** Information supplied follows **

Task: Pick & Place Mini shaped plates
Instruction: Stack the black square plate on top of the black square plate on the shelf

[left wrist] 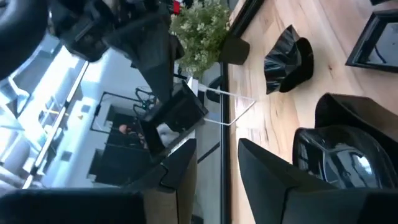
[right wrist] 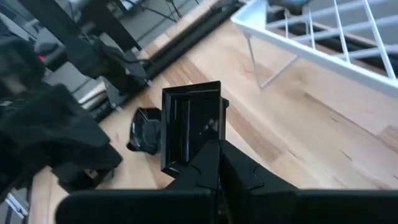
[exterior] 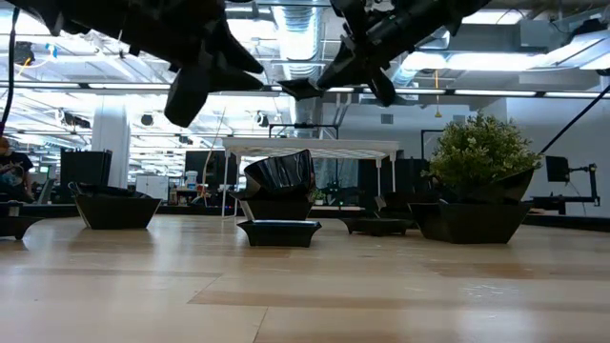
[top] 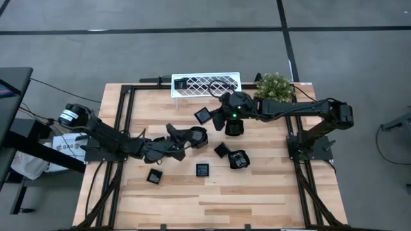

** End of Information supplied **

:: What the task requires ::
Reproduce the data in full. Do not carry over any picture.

:: Exercise output ::
Task: Pick & Place Mini shaped plates
Instruction: Stack the black square plate on top of the black square plate on the shelf

[left wrist] 
[right wrist] 
[exterior] 
[top] 

The exercise requires no further answer.